### WHAT IS NEEDED
Reproduce all of the data, making sure that no line differs from the original.

### LISTED ENTRIES
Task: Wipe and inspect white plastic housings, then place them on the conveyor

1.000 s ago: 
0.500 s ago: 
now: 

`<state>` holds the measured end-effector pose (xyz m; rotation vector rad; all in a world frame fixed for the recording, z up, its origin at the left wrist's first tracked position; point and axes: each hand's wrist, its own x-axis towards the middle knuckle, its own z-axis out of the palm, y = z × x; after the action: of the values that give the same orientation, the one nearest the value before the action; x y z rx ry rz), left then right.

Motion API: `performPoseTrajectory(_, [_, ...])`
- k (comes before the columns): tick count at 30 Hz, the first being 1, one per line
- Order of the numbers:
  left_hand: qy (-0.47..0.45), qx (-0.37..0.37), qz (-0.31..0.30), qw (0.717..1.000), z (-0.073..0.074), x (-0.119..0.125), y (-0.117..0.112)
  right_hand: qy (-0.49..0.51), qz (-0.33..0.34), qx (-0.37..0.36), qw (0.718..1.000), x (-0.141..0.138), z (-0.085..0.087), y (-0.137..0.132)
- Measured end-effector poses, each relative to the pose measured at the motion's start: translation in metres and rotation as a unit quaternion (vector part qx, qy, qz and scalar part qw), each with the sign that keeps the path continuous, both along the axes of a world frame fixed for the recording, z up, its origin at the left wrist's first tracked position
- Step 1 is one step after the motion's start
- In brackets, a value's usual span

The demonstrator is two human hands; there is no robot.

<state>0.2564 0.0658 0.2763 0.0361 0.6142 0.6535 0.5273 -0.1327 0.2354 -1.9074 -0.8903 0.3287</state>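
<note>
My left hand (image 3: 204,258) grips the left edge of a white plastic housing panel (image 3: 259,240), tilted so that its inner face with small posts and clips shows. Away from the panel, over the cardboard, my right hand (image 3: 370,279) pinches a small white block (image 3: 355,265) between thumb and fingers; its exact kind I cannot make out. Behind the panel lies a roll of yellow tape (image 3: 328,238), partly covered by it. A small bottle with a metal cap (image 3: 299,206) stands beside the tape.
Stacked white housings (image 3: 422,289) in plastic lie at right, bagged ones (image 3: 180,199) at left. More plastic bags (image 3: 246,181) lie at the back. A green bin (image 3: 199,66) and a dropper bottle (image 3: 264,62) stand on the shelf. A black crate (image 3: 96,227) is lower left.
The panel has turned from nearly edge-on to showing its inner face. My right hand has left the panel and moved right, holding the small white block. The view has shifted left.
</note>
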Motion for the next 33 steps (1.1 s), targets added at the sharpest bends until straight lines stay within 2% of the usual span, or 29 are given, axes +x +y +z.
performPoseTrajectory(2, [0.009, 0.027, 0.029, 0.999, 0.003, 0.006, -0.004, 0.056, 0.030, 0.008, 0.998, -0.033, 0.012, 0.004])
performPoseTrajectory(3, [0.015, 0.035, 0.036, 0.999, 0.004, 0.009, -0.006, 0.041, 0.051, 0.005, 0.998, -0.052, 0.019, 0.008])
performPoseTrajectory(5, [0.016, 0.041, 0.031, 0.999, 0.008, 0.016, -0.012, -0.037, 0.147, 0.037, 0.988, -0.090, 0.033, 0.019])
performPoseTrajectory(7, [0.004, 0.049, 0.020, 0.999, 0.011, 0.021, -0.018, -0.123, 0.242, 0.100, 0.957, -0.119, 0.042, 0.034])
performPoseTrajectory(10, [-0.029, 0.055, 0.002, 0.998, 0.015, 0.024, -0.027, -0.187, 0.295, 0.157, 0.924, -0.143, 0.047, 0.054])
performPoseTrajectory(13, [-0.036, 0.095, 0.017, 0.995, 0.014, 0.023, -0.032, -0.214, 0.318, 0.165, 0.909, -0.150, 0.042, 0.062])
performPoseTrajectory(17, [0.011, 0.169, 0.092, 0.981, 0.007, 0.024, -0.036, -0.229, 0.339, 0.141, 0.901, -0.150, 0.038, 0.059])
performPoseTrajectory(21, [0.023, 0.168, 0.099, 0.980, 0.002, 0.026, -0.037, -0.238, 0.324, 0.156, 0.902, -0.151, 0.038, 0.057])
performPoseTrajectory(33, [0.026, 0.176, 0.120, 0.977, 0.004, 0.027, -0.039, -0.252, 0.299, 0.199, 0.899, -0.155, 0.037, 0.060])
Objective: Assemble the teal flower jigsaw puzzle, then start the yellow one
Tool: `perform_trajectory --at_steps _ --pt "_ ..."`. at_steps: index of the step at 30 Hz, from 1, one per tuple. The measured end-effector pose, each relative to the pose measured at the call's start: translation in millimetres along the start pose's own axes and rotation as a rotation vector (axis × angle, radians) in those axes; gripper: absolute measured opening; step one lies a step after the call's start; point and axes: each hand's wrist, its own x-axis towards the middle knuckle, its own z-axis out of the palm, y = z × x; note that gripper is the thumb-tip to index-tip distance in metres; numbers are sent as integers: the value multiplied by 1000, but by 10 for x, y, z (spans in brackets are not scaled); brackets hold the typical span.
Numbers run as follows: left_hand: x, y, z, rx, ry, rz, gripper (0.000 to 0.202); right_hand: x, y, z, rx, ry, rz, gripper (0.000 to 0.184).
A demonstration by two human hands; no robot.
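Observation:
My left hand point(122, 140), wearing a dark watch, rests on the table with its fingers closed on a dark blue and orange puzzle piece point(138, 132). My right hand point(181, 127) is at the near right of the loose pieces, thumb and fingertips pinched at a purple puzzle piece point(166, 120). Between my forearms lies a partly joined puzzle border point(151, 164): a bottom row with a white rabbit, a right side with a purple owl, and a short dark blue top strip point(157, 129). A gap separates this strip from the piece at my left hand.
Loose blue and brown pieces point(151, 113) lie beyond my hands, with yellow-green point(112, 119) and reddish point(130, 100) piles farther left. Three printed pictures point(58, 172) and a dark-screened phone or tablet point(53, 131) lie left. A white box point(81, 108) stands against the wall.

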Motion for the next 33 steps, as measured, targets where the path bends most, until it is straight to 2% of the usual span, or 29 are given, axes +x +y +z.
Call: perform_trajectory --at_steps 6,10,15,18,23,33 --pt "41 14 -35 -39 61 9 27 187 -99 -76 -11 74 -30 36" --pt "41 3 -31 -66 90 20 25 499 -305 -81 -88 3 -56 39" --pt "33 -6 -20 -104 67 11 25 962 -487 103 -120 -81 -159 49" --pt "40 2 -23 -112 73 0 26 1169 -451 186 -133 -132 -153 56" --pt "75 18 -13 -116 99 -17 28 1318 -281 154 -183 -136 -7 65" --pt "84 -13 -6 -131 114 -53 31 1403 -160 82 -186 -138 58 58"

### ANSWER TO THE PROBLEM
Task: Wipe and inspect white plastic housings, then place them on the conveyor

1.000 s ago: 
0.500 s ago: 
now: 

`<state>` holds the measured end-effector pose (xyz m; rotation vector rad; all in a world frame fixed for the recording, z up, its origin at the left wrist's first tracked position; point and axes: each hand's wrist, its own x-axis towards the middle knuckle, its own z-axis out of the palm, y = z × x; after the action: of the values that give the same orientation, the one nearest the value before the action; x y z rx ry rz), left then right.

Motion API: `performPoseTrajectory(_, [_, ...])`
- k (comes before the columns): tick count at 30 Hz, the first being 1, one per line
- Order of the numbers:
  left_hand: qy (-0.47..0.45), qx (-0.37..0.37), qz (-0.31..0.30), qw (0.717..1.000), z (-0.073..0.074), x (-0.119..0.125), y (-0.117..0.112)
  right_hand: qy (-0.49..0.51), qz (-0.33..0.34), qx (-0.37..0.36), qw (0.718..1.000), x (-0.141..0.138), z (-0.085..0.087), y (-0.137..0.132)
- Measured end-effector poses, each relative to the pose measured at the motion's start: translation in metres and rotation as a unit quaternion (vector part qx, qy, qz and scalar part qw), each with the sign that keeps the path continuous, both along the axes of a world frame fixed for the recording, z up, its origin at the left wrist's first tracked position
- Step 1 is one step after the motion's start
- In brackets, a value's usual span

The demonstrator is two human hands; there is no robot.

<state>0.2564 0.0658 0.2763 0.0361 0.6142 0.6535 0.5273 -0.1327 0.2354 -1.9074 -0.8903 0.3287</state>
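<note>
My left hand (image 3: 204,258) grips the left edge of a white plastic housing panel (image 3: 259,240), tilted so that its inner face with small posts and clips shows. Away from the panel, over the cardboard, my right hand (image 3: 370,279) pinches a small white block (image 3: 355,265) between thumb and fingers; its exact kind I cannot make out. Behind the panel lies a roll of yellow tape (image 3: 328,238), partly covered by it. A small bottle with a metal cap (image 3: 299,206) stands beside the tape.
Stacked white housings (image 3: 422,289) in plastic lie at right, bagged ones (image 3: 180,199) at left. More plastic bags (image 3: 246,181) lie at the back. A green bin (image 3: 199,66) and a dropper bottle (image 3: 264,62) stand on the shelf. A black crate (image 3: 96,227) is lower left.
The panel has turned from nearly edge-on to showing its inner face. My right hand has left the panel and moved right, holding the small white block. The view has shifted left.
</note>
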Motion for the next 33 steps (1.1 s), targets added at the sharpest bends until straight lines stay within 2% of the usual span, or 29 are given, axes +x +y +z.
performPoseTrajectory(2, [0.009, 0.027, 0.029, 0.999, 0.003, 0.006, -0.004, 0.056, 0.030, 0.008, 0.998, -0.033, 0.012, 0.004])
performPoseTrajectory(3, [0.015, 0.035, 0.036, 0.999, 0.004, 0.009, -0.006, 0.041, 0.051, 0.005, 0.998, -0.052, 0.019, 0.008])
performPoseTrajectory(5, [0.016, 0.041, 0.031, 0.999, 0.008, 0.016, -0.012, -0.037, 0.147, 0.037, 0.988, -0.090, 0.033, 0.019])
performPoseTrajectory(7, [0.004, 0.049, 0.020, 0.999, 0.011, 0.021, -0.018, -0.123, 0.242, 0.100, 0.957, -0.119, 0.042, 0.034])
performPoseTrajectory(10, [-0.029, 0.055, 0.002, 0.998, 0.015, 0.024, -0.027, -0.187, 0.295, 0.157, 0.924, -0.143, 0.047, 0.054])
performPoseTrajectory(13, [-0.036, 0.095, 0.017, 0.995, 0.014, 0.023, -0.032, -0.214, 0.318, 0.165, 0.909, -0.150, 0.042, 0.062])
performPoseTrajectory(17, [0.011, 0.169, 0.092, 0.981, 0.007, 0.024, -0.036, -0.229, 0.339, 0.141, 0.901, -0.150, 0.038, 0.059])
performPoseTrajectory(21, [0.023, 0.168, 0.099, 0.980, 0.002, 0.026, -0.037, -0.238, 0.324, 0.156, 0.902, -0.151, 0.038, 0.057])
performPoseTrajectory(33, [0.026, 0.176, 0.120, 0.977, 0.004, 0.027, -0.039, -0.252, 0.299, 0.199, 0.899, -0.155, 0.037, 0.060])
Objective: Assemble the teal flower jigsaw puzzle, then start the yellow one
Tool: `perform_trajectory --at_steps _ --pt "_ ..."`. at_steps: index of the step at 30 Hz, from 1, one per tuple. The measured end-effector pose, each relative to the pose measured at the call's start: translation in millimetres along the start pose's own axes and rotation as a rotation vector (axis × angle, radians) in those axes; gripper: absolute measured opening; step one lies a step after the call's start; point and axes: each hand's wrist, its own x-axis towards the middle knuckle, its own z-axis out of the palm, y = z × x; note that gripper is the thumb-tip to index-tip distance in metres; numbers are sent as integers: the value multiplied by 1000, but by 10 for x, y, z (spans in brackets are not scaled); brackets hold the typical span.
Numbers run as follows: left_hand: x, y, z, rx, ry, rz, gripper (0.000 to 0.202); right_hand: x, y, z, rx, ry, rz, gripper (0.000 to 0.184).
A demonstration by two human hands; no robot.
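Observation:
My left hand point(122, 140), wearing a dark watch, rests on the table with its fingers closed on a dark blue and orange puzzle piece point(138, 132). My right hand point(181, 127) is at the near right of the loose pieces, thumb and fingertips pinched at a purple puzzle piece point(166, 120). Between my forearms lies a partly joined puzzle border point(151, 164): a bottom row with a white rabbit, a right side with a purple owl, and a short dark blue top strip point(157, 129). A gap separates this strip from the piece at my left hand.
Loose blue and brown pieces point(151, 113) lie beyond my hands, with yellow-green point(112, 119) and reddish point(130, 100) piles farther left. Three printed pictures point(58, 172) and a dark-screened phone or tablet point(53, 131) lie left. A white box point(81, 108) stands against the wall.
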
Motion for the next 33 steps, as measured, targets where the path bends most, until it is straight to 2% of the usual span, or 29 are given, axes +x +y +z.
Call: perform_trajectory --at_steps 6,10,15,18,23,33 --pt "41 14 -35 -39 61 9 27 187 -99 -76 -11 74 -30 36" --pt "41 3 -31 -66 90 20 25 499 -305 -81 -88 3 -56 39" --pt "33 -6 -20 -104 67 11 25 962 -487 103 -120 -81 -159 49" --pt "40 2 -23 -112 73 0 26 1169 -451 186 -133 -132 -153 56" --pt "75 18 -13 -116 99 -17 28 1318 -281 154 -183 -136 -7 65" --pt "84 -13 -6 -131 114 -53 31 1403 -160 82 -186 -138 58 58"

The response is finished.